VASTSTELLING VAN DE VOORWAARDEN VAN OBLIGATIELENING
VASTSTELLING VAN DE VOORWAARDEN VAN OBLIGATIELENING
Ter financiering van het project BRANDWEERKAZERNE
1. De xxxx Xxx Xxxxxxxx Xxxxxxxx xxx Xxxxxxxx, wonende te 0000 XX Xxxxxxxxxx, Xxxxxxxxxxx 00 geboren te Oosterhout op 27 juli 1971
2. De xxxx Xxxxxxxxxx Xxxxxxxx Xxxxx, wonende te 0000 XX Xxxxxxxxxx, Xxxxxxxxx 000 geboren te Amsterdam op 24 december 1948
3. De xxxx Xxxxxxxx Xxxxxxxxxx Xxxxxxx Xxxxxxxxx Xxxxxxx, wonende te 0000 XX Xxxxxxxxxx, Drenkkuil 5 geboren te Eindhoven op 18 juli 1952
Ten deze handelend als bestuurders van de statutair te Oosterhout NB (feitelijk adres: Xxxxxxxxxxx 00, 0000XX Xxxxxxxxxx) gevestigde Oosterhoutse Nieuwe Energie coöperatie
u.a. ingeschreven in het handelsregister beheerd door de Kamer van Koophandel onder nummer 59335025 en als zodanig de coöperatie rechtsgeldig vertegenwoordigende.

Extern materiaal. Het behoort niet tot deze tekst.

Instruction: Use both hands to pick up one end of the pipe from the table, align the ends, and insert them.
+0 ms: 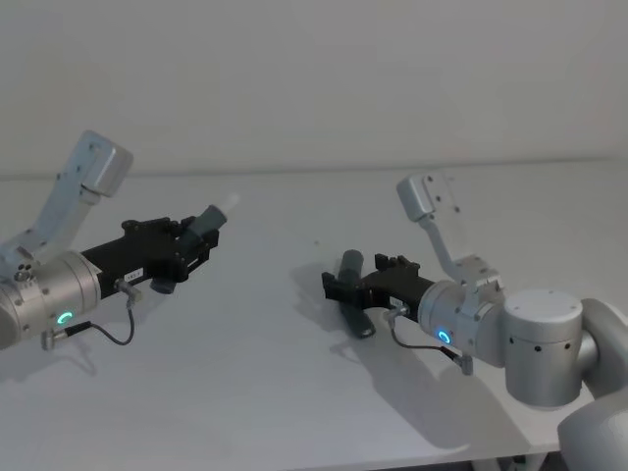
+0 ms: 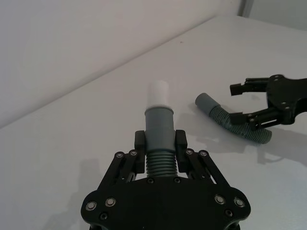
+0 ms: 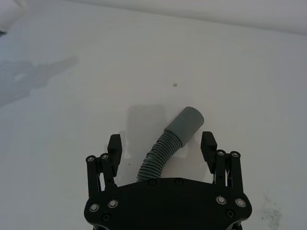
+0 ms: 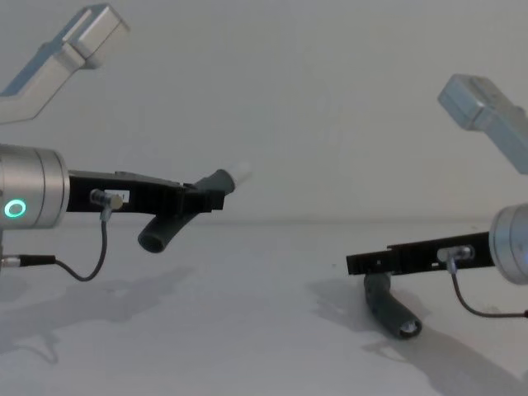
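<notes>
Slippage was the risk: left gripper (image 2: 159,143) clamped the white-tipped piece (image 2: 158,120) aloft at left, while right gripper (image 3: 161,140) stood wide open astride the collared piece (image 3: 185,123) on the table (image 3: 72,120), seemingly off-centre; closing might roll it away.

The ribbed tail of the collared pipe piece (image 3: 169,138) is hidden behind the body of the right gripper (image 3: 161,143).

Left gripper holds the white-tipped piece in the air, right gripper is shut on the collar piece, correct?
No. The right gripper is open: the right wrist view shows its fingers apart either side of the collar piece on the table. The left gripper does hold the white-tipped piece up.
</notes>
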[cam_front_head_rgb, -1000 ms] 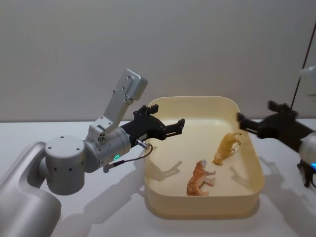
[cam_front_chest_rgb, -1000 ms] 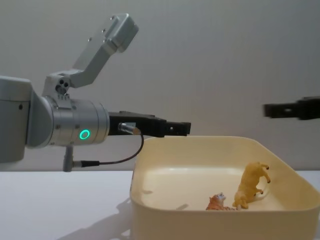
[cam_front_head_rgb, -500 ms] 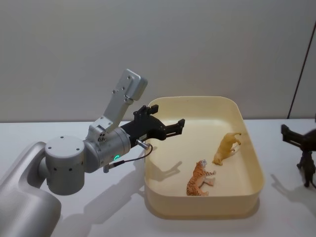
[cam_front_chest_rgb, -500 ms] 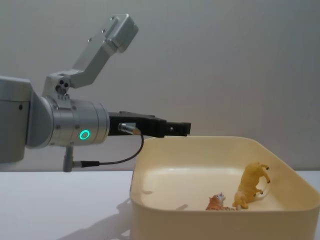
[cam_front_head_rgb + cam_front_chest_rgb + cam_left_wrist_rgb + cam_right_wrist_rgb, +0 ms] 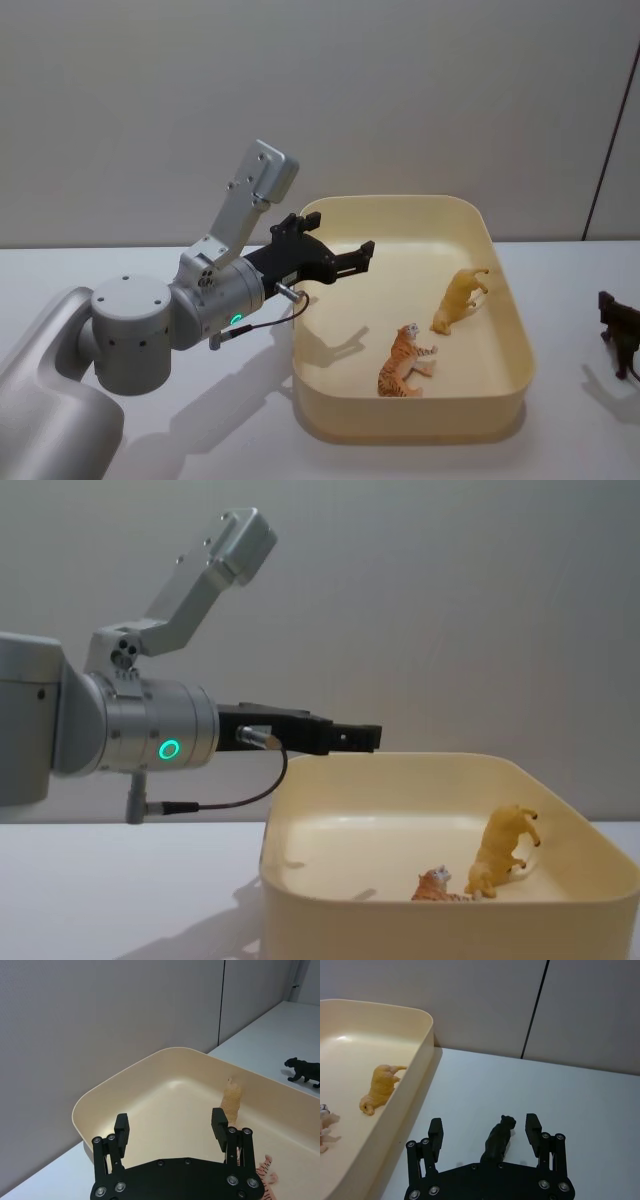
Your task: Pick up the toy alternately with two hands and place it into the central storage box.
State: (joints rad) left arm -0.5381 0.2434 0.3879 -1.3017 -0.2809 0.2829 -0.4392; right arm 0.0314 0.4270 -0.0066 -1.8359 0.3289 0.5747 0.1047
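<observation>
The central storage box (image 5: 405,425) is a cream-yellow tub in the middle of the table. A striped tiger toy (image 5: 402,362) lies on its floor, and a yellow lion toy (image 5: 458,298) leans against its right wall. My left gripper (image 5: 350,258) hovers open and empty over the box's left rim (image 5: 125,1075). A black panther toy (image 5: 496,1144) stands on the table right of the box, also at the head view's right edge (image 5: 618,330). In the right wrist view my right gripper (image 5: 485,1127) is open, its fingers on either side of the panther and not touching it.
The white tabletop (image 5: 200,420) stretches to both sides of the box, with a plain grey wall (image 5: 400,100) behind. The left arm's silver elbow link (image 5: 205,560) rises high above the table's left part.
My right gripper has drawn back to the right, from the box's right rim out of the head and chest views. The left arm and the toys in the box have not moved.
</observation>
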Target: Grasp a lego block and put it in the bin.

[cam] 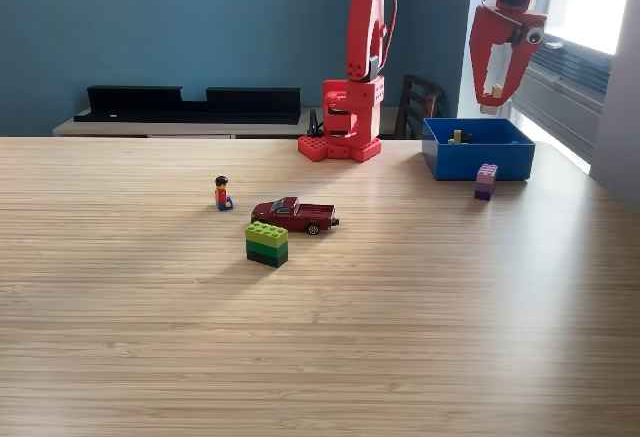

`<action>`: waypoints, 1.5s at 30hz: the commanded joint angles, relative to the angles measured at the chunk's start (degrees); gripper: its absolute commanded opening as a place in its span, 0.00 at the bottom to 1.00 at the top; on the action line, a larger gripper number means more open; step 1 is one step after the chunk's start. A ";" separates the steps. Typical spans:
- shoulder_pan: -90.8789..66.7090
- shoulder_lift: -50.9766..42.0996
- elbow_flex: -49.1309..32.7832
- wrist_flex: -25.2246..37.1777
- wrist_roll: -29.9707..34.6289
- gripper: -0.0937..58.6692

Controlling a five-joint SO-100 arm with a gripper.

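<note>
Your gripper (497,85) hangs high above the blue bin (478,160), jaws parted, with a small pale piece showing between its fingertips; from this distance I cannot tell whether that piece is pinched, stuck to one jaw, or part of the gripper itself. Inside the bin, a small yellowish item (458,137) lies near the back wall, too small to name.

Now sweep the table (150,357) from the exterior view's left. A toy figure (222,194) in red stands alone. At its 4 o'clock sits a dark red toy car (296,215), and at the car's 7 o'clock, just beside it, is a green lego block (267,243), 2 layers stacked, light over dark. The red arm base (341,122) is at the far edge, at 12 o'clock from the car. A purple lego block (485,181) stands just outside the bin's front wall, at the bin's 6 o'clock.

The bin sits close to the base, likely so you can reach it easily. I judge that you are between blocks: 2 are left on the table.
</note>
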 commanded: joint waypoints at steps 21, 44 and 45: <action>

De comparanten, handelend als gemeld, verklaren dat het bestuur van de coöperatie in haar vergadering van 25 maart 2021 heeft besloten een obligatielening uit te geven voor een totaal nominaal bedrag van eenhonderdentwintigduizend euro. (€ 120.000,00). Er worden vierhonderdentachtig (480) obligaties in coupures van tweehonderdenvijftig euro (€ 250,00) a pari geplaatst.
De looptijd van de obligatielening is 15 (vijftien) jaar te rekenen vanaf 1 mei 2021
Ter uitvoering van gemeld besluit wenst het bestuur van de coöperatie de voorwaarden, waaronder bedoelde obligatielening wordt uitgegeven, vast te leggen in een onderhandse akte als volgt:
DOEL
De obligatielening wordt uitgeschreven ter verruiming van de financiële middelen van de Oosterhoutse Nieuwe Energie coöperatie u.a. (hierna aangeduid als “de coöperatie”) ten behoeve van de realisatie van het project Brandweerkazerne in Oosterhout.
Leningsvoorwaarden
Artikel 1: Deelnemers (obligatiehouders)
Ingeschreven kan worden door bij voorkeur (wettelijke vertegenwoordigers van) burgers en ondernemingen in de gemeente Oosterhout.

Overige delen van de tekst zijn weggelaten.